There are plenty of good reasons to be excited about technological innovations like self-driving Google cars, electric Teslas, and encrypted digital currencies like Bitcoin. Enabling a world where rich people can pass you on the highway for pocket change is probably not one of them.
Imagine it’s a few years in the future, and you are driving down the road in an Uber, built by Tesla and auto-driven by Google software. You are in a hurry, so you decide to accelerate and pass the other cars. Your vehicle could then interface with the other cars, and pay them a sliver of Bitcoin to let you pass. You get where you are going faster, and everyone is happy. Programmable currency.
Now, this might sound a little ridiculous to you, but I can assure you that, at least to a certain class of investors, entrepreneurs, and futurists that revolve around Silicon Valley and its attendant VC sector, it does not. This is not unlike the way a substantial number of people with an even more substantial amount of money and growing political influence imagine the future.
And this vision of a future where Bitcoin-fueled Uber Google Tesla Cars dominate transportation sucks—and it's so Silicon Valley. Let's untangle this for a second, shall we, and follow it to its logical conclusion. It's not just absurd and bizarre, but also classist and logically incoherent.
First, it's a classic example of some Silicon Valley techno-capitalist dude wanting to commoditize a simple social transaction—you want to drive faster than me? That will be $1.50. Forget the common courtesy of yesteryears, where we sort this out cordially and intuitively; the wave-through must be monetized to make things more "efficient."
Second, it will either result in a world where rich people get to drive faster than everyone else, or one filled with hopelessly sluggish traffic.
Imagine a sea of cars, all driven by people wanting to get to where they're going faster. The richer drivers (or passengers, I guess) are all trying to pay people to let them pass, and the hard-up ones are all happily waving them on. In what two-or-three-lane highway does this not create an instant traffic snarl? Soon, the only people who would be able to afford to go the speed limit would be the rich ones—even if you don't pay to let the rich pass you, all those up ahead who've been waving them through will slow traffic thanks to all the lane jumping. (And who knows what happens if your car is from the 90s and can't "interface" with others—you don't get to drive at all anymore, maybe?) But maybe the deep-pocketed Uberers deserve it, for having disrupted more industries than everyone else.
This sounds like perhaps the most miserable vision of the future of transportation I could imagine; the Disrupt guys have unwittingly conjured up a dystopian transit structure where the trains only come on time for the rich.
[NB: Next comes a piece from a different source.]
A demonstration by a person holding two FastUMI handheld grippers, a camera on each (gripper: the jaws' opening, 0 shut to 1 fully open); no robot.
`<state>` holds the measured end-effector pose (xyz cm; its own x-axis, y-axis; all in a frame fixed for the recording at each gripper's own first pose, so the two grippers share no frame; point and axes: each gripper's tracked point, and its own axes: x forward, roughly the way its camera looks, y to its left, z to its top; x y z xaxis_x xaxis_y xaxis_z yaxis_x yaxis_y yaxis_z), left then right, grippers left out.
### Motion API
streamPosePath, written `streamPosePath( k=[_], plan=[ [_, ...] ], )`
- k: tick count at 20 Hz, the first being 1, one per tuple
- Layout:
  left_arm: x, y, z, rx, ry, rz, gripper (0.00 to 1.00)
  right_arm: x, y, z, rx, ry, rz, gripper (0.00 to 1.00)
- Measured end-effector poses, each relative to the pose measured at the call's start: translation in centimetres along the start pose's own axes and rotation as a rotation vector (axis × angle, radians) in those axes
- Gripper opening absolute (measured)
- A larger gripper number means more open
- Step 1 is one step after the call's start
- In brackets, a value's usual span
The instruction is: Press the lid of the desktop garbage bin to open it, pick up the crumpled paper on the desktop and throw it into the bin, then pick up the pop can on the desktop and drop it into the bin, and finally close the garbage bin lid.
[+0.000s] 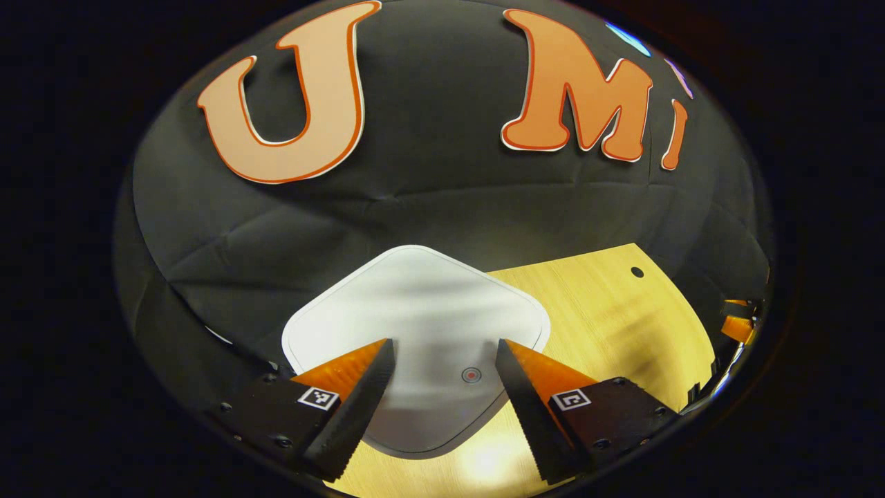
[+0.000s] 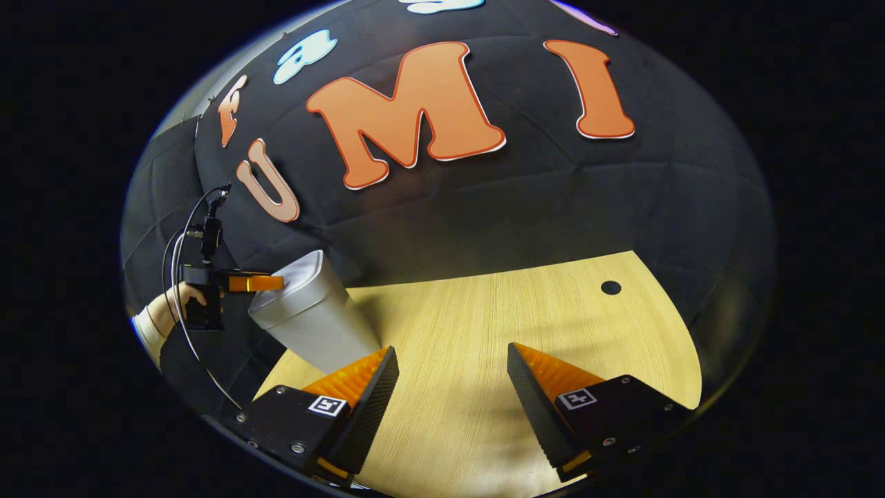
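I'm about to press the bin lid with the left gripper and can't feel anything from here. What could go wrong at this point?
1. The left gripper hangs open over the closed lid; its fingers straddle it, and the small red press mark sits off-centre, so a press may miss it.
2. The bin stands near the table edge, so a slanted push might tip or slide it.

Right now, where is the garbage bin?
In the left gripper view the garbage bin sits just under the open left gripper, lid shut. In the right gripper view it stands at the table's left edge.
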<state>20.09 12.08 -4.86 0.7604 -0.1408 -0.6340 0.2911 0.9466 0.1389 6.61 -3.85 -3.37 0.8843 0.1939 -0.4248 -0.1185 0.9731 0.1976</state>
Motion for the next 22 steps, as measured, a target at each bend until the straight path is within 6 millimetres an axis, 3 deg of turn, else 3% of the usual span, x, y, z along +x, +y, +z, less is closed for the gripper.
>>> streamPosePath(
  k=[5,11,16,22],
  plan=[
    [-0.6,-1.1,3.5,0.035,-0.14,0.018,0.95,-0.4,0.0,2.1,-0.015,-0.045,-0.015,0.95],
    [-2.9,-6.5,6.8,0.007,-0.297,-0.057,0.95,-1.0,0.3,3.0,-0.064,-0.086,-0.044,0.95],
    [-4.7,-10.7,6.2,-0.003,-0.369,-0.101,0.96,-1.7,-0.3,3.6,-0.085,-0.132,-0.085,0.95],
    [-6.1,-13.8,4.0,0.0,-0.436,-0.102,0.96,-2.6,-0.1,4.0,-0.112,-0.193,-0.12,0.95]
  ],
)
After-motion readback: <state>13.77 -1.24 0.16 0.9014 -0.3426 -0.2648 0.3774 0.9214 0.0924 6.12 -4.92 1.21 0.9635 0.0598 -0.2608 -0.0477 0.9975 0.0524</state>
Who knows, maybe in this vision, the cyberpunks are scofflaws who rent Uber Google Tesla Cars, hack them with external solar power sources, and just cruise up and down the highway, collecting rent from hurried rich folk.
Regardless, this tangled ball of contradictory Valleyed utopianism is a great example of how so many of these VC-fueled and so-called bold ideas don't hold up to scrutiny, and instead yield a picture of a dissonant future where the poor just continue to get screwed by the non-innovators.